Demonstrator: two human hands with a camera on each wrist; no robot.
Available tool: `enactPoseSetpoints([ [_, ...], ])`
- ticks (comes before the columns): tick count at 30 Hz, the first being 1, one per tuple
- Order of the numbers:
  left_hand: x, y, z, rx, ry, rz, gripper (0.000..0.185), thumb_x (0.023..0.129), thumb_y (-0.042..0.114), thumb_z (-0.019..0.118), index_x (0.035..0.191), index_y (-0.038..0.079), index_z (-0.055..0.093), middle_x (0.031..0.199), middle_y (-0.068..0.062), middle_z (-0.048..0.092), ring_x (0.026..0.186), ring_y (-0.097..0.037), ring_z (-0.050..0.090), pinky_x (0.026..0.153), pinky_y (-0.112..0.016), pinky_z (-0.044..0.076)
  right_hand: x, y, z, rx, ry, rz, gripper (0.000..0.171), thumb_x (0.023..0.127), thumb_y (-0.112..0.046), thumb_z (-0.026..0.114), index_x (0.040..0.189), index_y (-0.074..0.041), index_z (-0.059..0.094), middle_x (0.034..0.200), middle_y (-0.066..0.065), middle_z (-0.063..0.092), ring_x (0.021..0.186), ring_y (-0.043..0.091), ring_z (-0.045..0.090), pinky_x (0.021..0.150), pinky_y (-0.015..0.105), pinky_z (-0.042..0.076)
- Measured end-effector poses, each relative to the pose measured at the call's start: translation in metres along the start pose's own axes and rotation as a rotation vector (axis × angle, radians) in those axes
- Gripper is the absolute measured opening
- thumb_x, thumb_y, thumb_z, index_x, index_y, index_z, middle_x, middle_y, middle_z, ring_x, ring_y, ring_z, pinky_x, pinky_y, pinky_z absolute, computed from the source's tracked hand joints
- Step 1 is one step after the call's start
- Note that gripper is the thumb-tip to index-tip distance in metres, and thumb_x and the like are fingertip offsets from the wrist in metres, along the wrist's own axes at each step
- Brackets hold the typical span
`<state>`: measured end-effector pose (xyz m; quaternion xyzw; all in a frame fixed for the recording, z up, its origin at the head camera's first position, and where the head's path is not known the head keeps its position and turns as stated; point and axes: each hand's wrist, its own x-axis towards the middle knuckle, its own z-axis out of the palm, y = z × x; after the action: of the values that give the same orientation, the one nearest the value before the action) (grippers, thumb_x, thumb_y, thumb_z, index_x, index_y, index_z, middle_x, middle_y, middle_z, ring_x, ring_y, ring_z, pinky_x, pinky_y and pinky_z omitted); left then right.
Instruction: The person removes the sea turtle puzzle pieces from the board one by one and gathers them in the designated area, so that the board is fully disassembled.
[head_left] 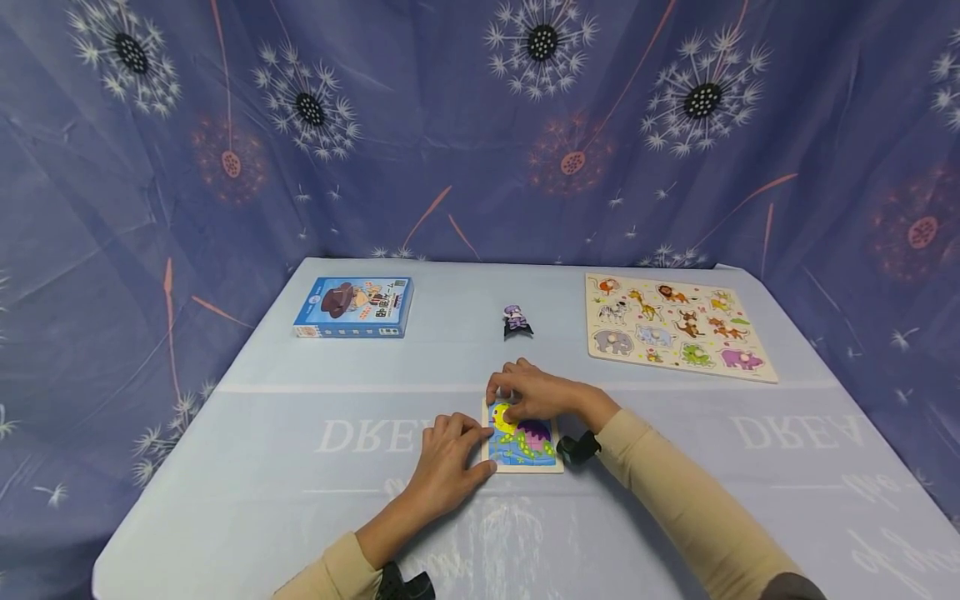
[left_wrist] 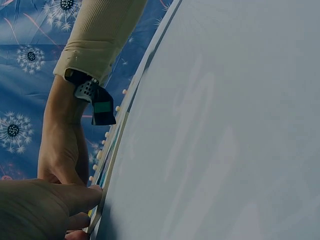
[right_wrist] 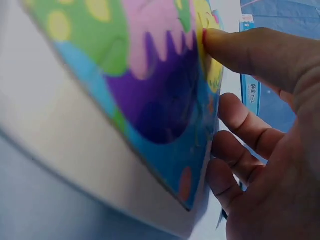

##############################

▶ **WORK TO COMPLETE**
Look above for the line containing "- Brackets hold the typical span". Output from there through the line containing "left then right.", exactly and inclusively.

▶ **WRITTEN REPLY**
- Brackets hold the typical span
`<state>`: measured end-effector pose (xyz m; quaternion xyzw; all in a frame fixed for the recording, z up, its origin at the head camera's first position, and where the head's path is not known the head keeps its position and turns as stated; point and axes: each hand's wrist, its own x-axis towards the middle knuckle, its own z-axis out of the palm, y = z × x; after the action: of the values that give the same orientation, the one nearest the value before the action) (grippers, thumb_x, thumb_y, thumb_z, index_x, index_y, index_z, middle_x, middle_y, middle_z, ring_x, ring_y, ring_z, pinky_x, pinky_y and pinky_z omitted); left then right.

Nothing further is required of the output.